Earlier coverage indicates the case started as an IRS Criminal Investigation and resulted in a July 2025 indictment featuring multiple wire fraud and money laundering counts, according to reporting by Yahoo. That reporting says court filings alleged Taylor spent some of the proceeds on luxury retail purchases while prosecutors moved to forfeit property connected to the loans.

How prosecutors say the scheme worked

Prosecutors say Taylor positioned herself as the registered agent for multiple companies, then propped up those entities with invented payroll and income figures to make them look loan-worthy. She also recruited other people to act as borrowers in name only, allegedly kicking back part of the proceeds so applications could be filed under their identities. In total, authorities told KMOV that at least 24 fraudulent applications were submitted across the PPP and EIDL programs.

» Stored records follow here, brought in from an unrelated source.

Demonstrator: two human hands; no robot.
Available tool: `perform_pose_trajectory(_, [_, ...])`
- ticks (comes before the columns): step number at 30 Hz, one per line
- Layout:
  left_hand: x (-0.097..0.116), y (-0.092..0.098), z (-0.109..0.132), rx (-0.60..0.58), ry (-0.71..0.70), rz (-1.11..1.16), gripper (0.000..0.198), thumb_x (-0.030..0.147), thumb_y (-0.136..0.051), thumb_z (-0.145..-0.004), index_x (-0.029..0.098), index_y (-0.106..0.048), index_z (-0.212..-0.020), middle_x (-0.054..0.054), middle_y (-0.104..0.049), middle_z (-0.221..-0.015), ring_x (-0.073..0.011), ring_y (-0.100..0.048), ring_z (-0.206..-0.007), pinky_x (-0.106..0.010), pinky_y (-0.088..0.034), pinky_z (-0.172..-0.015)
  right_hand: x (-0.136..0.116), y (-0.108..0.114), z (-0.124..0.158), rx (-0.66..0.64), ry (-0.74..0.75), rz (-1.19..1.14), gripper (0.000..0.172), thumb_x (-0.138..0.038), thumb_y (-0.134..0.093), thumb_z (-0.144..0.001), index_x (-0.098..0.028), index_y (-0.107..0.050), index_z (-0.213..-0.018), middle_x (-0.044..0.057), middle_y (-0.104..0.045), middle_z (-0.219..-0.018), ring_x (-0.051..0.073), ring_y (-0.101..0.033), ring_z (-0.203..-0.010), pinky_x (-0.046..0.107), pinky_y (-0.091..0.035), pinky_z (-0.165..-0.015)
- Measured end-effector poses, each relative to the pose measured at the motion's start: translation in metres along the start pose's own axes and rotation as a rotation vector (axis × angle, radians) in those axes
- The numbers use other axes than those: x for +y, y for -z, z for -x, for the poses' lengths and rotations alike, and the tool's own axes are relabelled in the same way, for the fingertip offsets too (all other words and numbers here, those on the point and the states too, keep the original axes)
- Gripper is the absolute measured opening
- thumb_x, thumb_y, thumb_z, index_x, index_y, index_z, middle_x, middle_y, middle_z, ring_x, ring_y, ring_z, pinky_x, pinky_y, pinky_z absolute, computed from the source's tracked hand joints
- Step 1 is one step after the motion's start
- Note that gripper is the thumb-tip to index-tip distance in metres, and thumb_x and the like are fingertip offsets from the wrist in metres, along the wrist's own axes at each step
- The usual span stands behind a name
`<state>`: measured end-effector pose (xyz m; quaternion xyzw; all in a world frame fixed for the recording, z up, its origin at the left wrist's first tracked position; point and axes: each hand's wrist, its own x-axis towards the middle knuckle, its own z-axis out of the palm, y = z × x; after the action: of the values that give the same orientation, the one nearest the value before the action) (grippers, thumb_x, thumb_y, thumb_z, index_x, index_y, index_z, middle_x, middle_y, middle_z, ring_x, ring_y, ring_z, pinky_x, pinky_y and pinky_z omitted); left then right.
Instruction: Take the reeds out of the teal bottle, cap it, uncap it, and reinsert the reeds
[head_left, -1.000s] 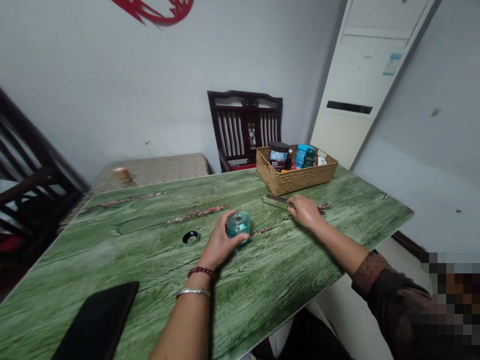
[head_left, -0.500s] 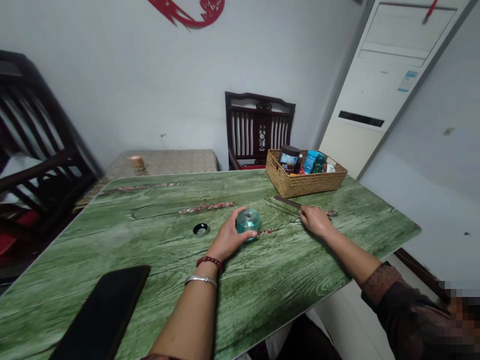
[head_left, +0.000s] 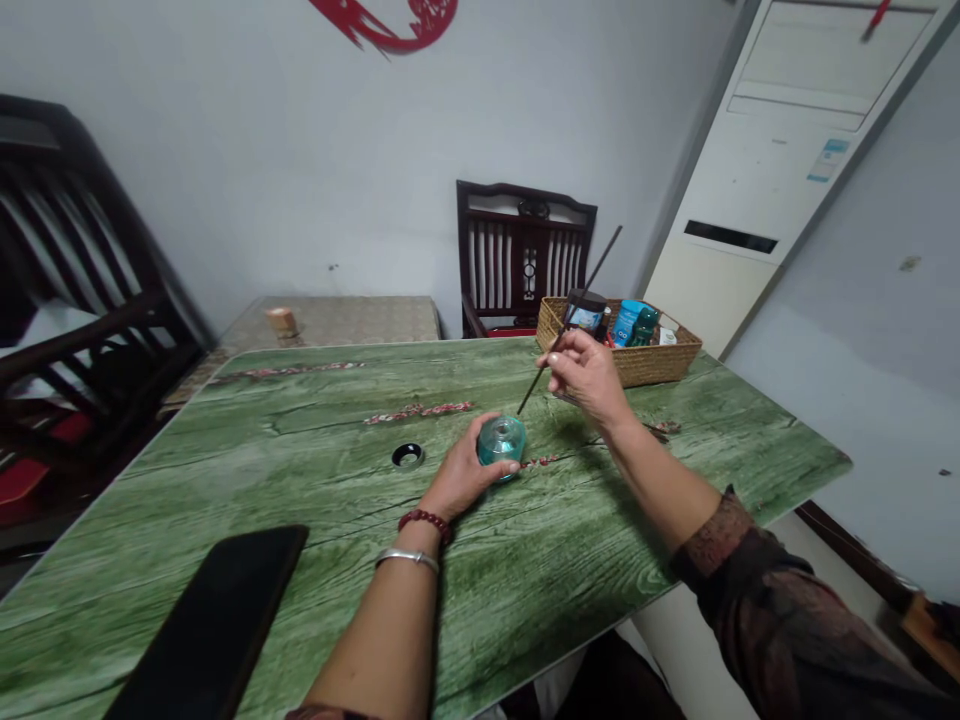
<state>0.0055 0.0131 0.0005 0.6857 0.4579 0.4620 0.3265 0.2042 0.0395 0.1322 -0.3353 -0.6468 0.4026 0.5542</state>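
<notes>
A round teal glass bottle [head_left: 501, 447] with an opening on top stands on the green table [head_left: 330, 500]. My left hand [head_left: 466, 468] is wrapped round its left side, thumb in front. My right hand [head_left: 585, 372] pinches a thin dark stick [head_left: 600, 262], tilted, its lower tip just above and right of the bottle's mouth. Whether the tip touches the glass I cannot tell. To the left of the bottle lies a black and silver ring [head_left: 407, 457]. Part of another dark stick [head_left: 657, 433] shows behind my right forearm.
A woven basket [head_left: 652, 368] of jars and tubes stands at the back right. A large black phone-like slab [head_left: 214, 620] lies front left. Beyond the table are a dark wooden chair [head_left: 529, 250] and a low table with a small orange box [head_left: 282, 321].
My right hand has risen from the table and moved left, bringing one stick up to a slant near the bottle. My left hand keeps its hold on the bottle.
</notes>
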Motion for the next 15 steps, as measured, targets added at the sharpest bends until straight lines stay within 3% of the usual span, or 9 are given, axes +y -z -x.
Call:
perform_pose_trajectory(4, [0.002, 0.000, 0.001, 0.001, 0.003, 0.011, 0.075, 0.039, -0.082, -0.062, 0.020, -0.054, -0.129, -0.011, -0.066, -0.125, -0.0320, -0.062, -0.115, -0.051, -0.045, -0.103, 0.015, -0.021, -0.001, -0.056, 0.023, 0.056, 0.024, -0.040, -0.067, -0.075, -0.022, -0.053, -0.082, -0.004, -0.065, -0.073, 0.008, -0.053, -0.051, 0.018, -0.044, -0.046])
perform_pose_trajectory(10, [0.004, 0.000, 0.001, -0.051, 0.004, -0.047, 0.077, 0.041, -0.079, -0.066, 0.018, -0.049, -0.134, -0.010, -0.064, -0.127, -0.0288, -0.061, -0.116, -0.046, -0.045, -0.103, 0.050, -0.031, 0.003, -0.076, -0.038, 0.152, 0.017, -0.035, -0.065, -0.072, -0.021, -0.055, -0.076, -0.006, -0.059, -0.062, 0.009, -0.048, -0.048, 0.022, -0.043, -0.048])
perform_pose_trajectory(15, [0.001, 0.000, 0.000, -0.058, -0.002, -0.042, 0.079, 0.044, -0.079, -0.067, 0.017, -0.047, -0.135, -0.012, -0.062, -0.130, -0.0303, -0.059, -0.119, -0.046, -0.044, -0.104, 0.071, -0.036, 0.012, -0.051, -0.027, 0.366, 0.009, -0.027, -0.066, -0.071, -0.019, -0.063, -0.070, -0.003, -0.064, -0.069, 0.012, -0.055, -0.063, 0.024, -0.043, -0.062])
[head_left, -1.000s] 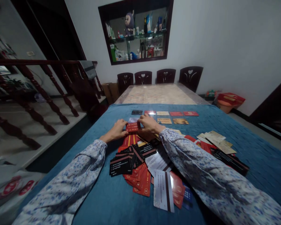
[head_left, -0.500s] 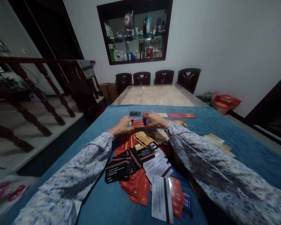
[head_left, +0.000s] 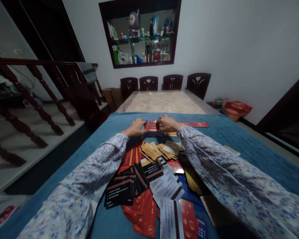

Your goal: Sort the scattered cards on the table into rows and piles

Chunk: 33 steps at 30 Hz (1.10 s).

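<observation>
Between my two hands is a red card (head_left: 151, 126), held by its short ends near the far side of the blue cloth (head_left: 97, 132). My left hand (head_left: 137, 127) pinches its left end, and my right hand (head_left: 167, 124) grips the right end. Just behind and beside it runs a row of cards, with a red card (head_left: 200, 124) at its right end; my hands hide part of that row. Nearer me lies a loose heap: yellow cards (head_left: 150, 151), black cards (head_left: 121, 191), white cards (head_left: 168, 186) and red cards (head_left: 144, 215).
Beyond the cloth the marble-patterned tabletop (head_left: 164, 101) stretches toward several dark chairs (head_left: 173, 82). A wooden railing (head_left: 40, 61) stands at the left. On the floor at the right is a bin with a red bag (head_left: 238, 107). A shelf niche (head_left: 143, 36) is set in the wall.
Both hands have moved right and slightly farther away with the red card, up to the row. My right forearm has shifted, showing more of the heap. The view has tilted slightly.
</observation>
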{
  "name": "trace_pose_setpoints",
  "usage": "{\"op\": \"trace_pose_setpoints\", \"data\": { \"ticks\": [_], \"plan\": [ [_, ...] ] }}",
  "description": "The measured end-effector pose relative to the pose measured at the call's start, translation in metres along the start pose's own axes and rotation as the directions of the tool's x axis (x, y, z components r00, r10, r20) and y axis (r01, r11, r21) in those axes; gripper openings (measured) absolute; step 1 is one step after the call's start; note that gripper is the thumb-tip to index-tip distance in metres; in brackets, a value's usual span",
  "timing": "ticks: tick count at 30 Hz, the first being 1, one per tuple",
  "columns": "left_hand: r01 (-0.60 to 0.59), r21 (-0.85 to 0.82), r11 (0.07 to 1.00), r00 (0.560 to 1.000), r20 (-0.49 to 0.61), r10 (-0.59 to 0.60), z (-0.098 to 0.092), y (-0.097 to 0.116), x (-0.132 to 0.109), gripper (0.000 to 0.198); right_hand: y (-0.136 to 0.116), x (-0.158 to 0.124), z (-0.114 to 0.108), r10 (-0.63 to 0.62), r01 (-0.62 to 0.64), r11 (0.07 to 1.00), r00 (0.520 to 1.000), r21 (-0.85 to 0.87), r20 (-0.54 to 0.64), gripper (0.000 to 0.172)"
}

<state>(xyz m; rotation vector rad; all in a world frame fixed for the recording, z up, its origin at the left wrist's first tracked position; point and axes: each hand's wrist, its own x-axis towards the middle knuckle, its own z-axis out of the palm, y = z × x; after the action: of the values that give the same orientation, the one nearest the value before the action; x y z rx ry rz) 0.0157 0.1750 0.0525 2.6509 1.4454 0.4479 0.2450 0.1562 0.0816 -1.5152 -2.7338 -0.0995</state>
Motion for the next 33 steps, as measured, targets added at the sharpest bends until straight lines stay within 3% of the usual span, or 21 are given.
{"op": "trace_pose_setpoints", "data": {
  "ticks": [9, 18, 33],
  "plan": [
    [0.042, 0.107, 0.993, 0.997, 0.065, -0.050, 0.006, 0.006, 0.034, 0.042, 0.025, 0.013, 0.004, 0.064, -0.064, 0.998, 0.998, -0.001, 0.016, 0.031],
    [0.072, 0.202, 0.977, 0.981, 0.161, -0.106, 0.008, 0.012, 0.055, 0.044, 0.045, 0.033, 0.018, 0.112, -0.112, 0.994, 0.992, -0.007, 0.054, 0.044],
    [0.116, 0.217, 0.969, 0.958, 0.233, -0.167, 0.022, 0.008, 0.077, 0.040, 0.054, 0.051, 0.030, 0.161, -0.158, 0.987, 0.983, -0.038, 0.091, 0.048]
  ]
}}
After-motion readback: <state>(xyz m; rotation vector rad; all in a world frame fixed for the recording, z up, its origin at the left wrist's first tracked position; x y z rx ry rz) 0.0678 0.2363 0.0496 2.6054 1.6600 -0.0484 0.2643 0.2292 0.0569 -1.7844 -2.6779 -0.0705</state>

Federal enforcement, local pattern

Taylor’s case lines up with a broader federal crackdown on pandemic relief fraud, a category that has repeatedly featured tax preparers and paper-only businesses as central players. In a separate example, the U.S. Attorney’s Office in the Eastern District of New York detailed a January 28, 2026 guilty plea from a Long Island tax preparer involved in a nearly $12 million tax fraud scheme, underscoring how national enforcement is ramping up; see the DOJ press release. The IRS Criminal Investigation unit has likewise highlighted hefty sentences in PPP and EIDL cases to show how agents follow the money and claw back misused funds, as detailed in an IRS-CI release about a 90-month prison term for another COVID-relief fraudster.

What happens next

Taylor’s sentencing on June 9, 2026 is expected to feature arguments over restitution and forfeiture tied to the allegedly stolen relief funds. Prosecutors had already moved to seize property they say was obtained through the loans, according to Yahoo. In similar PPP and EIDL fraud cases, convictions have brought prison time alongside orders to pay back the government, and federal officials say the long tail of pandemic-relief prosecutions will keep working its way through U.S. court dockets.